Amyopathic dermatomyositis in Hong Kong – association with nasopharyngeal carcinoma

Background Amyopathic dermatomyositis (ADM) is a rare variant of dermatomyositis (DM) in which there is no apparent muscle involvement at initial presentation, but clinical and laboratory evidence of myopathy may appear later. Like DM, it has a known association with malignancy. Objective To record the occurrence of ADM in Hong Kong during the period from January 1988 to June 1996, and to establish the types of carcinoma with which it is associated. Methods The records of all patients diagnosed with ADM in three major dermatology clinics in Hong Kong were retrospectively studied to confirm the diagnosis and to look for any associated malignancy at any stage of the disease.
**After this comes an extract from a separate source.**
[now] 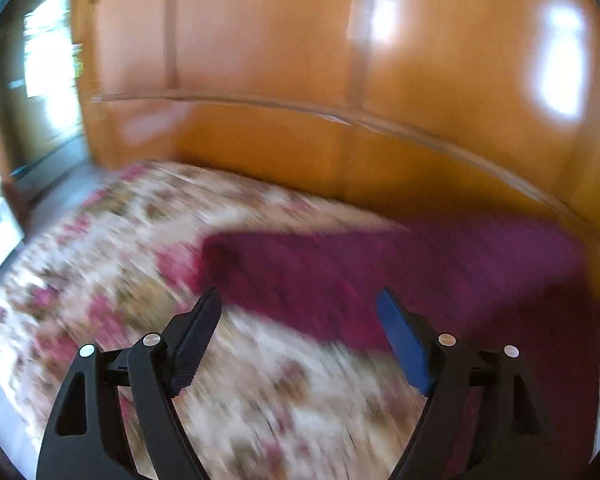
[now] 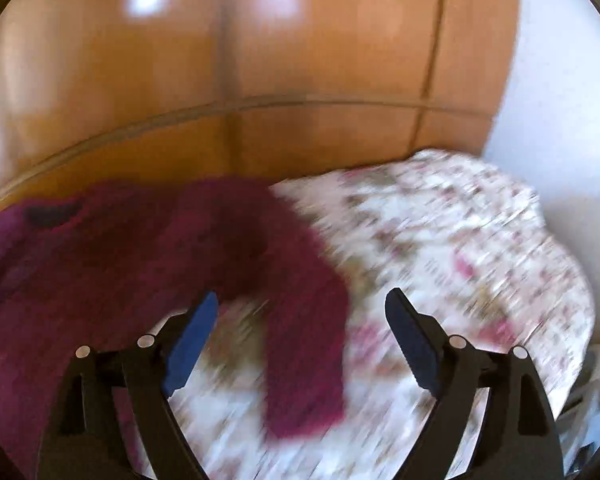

Results Between 1988 and 1996, six patients in Hong Kong (five men and one woman; mean age, 50 years) fulfilled the criteria of ADM. During a follow‐up period ranging from 20 to 90 months (average, 35.6 months), none developed any evidence of myositis. Associated malignancy was found in the five male patients. There were three cases of nasopharyngeal carcinoma (NPC), one case of non‐small cell carcinoma of the lung, and one case of metastatic carcinoma of the cervical lymph node of unknown primary. No carcinoma had developed in the female patient during a follow‐up period of 90 months. Conclusions There is a strong association between ADM and NPC in Hong Kong.